TASK INSTRUCTIONS: Reproduce the records below exactly, but only between the lines holding "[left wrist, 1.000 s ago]" and "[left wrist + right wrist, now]", inclusive.

(SUPPLIED ENTRIES Opens)

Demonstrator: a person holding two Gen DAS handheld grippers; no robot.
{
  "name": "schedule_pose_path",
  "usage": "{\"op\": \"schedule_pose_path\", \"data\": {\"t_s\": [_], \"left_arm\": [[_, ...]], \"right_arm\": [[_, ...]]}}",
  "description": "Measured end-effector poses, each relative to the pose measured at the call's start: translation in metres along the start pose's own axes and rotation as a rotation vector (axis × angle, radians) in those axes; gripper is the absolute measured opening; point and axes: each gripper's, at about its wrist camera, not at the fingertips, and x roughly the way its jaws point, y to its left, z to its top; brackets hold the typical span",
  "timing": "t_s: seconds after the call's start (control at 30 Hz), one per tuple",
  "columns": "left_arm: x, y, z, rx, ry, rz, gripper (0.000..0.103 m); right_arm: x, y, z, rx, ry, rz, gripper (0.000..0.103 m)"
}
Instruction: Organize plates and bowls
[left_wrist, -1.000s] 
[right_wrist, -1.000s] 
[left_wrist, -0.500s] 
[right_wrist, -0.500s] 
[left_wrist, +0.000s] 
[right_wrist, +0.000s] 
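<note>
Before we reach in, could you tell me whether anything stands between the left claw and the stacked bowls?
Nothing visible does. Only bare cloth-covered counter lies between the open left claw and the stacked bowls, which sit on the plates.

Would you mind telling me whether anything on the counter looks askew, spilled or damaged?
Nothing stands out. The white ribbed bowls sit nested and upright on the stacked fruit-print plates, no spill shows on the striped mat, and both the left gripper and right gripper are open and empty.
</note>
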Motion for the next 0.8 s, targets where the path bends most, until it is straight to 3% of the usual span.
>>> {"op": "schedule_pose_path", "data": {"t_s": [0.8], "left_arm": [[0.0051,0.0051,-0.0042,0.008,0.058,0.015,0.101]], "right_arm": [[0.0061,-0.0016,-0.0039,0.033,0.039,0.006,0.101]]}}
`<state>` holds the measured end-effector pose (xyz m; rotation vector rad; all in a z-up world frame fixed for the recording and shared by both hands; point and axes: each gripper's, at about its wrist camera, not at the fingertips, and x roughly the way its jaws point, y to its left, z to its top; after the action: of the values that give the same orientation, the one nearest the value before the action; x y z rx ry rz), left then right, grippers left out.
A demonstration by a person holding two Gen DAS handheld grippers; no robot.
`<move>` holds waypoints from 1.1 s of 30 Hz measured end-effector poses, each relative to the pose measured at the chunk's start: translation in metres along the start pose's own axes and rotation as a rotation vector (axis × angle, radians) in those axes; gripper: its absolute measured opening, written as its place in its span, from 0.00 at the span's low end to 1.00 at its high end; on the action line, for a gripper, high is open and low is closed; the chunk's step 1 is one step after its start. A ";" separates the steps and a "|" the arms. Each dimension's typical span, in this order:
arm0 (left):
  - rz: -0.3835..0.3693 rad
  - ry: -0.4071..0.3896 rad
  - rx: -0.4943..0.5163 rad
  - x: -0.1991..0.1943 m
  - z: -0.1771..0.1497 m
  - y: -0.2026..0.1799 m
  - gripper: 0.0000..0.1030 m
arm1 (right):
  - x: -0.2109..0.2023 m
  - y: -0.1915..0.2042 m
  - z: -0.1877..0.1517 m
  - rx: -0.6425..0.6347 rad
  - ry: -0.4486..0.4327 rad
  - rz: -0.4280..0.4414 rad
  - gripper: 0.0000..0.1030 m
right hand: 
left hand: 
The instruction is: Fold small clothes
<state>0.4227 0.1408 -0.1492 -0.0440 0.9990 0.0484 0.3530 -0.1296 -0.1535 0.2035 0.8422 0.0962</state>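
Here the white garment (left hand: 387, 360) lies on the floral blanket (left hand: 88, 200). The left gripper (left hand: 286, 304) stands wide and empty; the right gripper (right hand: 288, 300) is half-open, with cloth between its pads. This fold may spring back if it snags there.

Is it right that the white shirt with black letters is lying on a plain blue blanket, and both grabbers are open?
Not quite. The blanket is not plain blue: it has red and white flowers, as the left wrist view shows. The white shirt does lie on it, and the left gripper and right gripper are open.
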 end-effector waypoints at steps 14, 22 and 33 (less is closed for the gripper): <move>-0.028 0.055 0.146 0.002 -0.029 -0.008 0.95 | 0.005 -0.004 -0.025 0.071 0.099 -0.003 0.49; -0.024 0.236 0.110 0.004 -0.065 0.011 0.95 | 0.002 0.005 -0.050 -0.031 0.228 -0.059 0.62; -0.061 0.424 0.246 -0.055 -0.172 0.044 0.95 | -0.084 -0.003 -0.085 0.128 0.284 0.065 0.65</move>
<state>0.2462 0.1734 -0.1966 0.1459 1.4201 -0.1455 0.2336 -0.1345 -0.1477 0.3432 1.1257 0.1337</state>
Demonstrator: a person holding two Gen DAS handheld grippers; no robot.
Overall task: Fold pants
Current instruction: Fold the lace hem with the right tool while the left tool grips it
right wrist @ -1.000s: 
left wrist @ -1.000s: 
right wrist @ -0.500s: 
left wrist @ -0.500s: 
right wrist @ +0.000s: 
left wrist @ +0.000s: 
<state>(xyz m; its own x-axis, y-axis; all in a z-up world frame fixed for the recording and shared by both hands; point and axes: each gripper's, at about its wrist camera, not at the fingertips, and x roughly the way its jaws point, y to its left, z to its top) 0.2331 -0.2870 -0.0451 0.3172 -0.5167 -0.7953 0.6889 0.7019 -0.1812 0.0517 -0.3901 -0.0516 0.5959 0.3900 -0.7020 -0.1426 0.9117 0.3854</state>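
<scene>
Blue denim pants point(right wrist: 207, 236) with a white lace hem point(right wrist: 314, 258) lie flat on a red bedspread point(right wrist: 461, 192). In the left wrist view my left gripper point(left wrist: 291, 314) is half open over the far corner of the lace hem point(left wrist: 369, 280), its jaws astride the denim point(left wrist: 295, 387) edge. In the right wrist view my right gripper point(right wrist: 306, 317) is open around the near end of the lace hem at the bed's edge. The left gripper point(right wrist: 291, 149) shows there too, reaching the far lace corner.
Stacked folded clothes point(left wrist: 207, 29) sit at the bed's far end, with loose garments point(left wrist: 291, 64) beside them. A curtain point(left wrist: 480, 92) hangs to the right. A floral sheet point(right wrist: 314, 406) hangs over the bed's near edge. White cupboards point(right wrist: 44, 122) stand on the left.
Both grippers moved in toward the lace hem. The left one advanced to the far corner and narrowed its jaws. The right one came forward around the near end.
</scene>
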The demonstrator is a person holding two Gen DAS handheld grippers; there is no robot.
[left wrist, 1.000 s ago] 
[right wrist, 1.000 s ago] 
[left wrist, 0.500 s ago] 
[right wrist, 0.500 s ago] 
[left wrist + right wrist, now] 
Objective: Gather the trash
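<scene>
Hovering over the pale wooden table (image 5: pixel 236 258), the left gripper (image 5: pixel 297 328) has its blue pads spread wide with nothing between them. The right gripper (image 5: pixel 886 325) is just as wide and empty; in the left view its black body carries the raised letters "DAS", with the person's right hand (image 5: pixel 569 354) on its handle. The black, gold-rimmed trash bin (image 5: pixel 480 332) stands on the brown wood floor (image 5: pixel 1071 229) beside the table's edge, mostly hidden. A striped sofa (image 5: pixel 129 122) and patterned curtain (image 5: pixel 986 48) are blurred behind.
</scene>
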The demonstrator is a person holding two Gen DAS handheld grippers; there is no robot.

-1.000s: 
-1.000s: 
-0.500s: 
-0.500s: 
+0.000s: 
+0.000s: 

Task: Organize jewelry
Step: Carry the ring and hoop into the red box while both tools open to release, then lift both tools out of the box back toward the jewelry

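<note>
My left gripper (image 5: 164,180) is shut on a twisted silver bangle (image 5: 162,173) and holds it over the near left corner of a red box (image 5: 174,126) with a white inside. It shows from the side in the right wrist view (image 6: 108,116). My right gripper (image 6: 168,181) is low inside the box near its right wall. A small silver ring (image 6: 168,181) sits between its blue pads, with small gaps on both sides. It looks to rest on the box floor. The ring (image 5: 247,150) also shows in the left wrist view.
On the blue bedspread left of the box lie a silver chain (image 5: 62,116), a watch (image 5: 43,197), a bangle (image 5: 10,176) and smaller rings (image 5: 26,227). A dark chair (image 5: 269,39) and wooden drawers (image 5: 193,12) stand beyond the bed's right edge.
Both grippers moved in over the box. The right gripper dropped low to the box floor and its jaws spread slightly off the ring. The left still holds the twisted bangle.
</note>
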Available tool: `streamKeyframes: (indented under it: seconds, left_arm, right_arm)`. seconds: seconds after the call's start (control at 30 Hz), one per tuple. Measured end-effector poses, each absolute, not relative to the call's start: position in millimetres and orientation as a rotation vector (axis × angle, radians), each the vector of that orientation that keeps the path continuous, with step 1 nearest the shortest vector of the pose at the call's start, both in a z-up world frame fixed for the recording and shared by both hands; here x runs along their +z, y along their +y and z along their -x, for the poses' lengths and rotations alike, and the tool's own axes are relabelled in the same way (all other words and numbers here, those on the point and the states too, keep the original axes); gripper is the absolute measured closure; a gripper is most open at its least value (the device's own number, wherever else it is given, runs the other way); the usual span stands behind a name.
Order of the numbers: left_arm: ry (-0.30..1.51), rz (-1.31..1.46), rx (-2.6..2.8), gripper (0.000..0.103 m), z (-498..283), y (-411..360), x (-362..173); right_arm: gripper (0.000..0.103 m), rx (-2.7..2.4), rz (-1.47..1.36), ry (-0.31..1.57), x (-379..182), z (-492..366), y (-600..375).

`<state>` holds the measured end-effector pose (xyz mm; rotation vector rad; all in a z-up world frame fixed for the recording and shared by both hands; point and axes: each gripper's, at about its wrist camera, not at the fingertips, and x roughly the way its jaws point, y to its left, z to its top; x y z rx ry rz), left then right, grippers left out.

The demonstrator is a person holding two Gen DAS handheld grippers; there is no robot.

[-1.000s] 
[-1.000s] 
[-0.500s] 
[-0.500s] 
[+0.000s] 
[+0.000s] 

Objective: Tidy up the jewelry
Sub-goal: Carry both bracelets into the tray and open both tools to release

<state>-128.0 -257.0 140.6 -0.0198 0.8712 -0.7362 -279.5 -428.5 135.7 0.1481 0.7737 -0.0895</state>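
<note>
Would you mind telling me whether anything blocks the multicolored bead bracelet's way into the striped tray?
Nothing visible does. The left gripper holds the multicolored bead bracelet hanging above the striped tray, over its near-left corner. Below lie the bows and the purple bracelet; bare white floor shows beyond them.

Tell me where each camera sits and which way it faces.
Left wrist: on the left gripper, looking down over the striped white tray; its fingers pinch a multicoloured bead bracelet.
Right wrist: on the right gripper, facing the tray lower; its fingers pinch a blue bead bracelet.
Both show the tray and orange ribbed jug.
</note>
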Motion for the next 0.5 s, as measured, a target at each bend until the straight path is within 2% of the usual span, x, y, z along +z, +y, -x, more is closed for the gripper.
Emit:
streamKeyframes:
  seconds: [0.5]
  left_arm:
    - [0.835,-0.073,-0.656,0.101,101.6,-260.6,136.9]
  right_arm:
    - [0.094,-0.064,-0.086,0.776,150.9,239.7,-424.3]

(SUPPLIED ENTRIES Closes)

RESULT FOR THIS TASK:
[left wrist, 1.000 s ago] 
[right wrist, 1.000 s ago] 
[left wrist, 0.500 s ago] 
[right wrist, 0.500 s ago] 
[left wrist + right wrist, now] 

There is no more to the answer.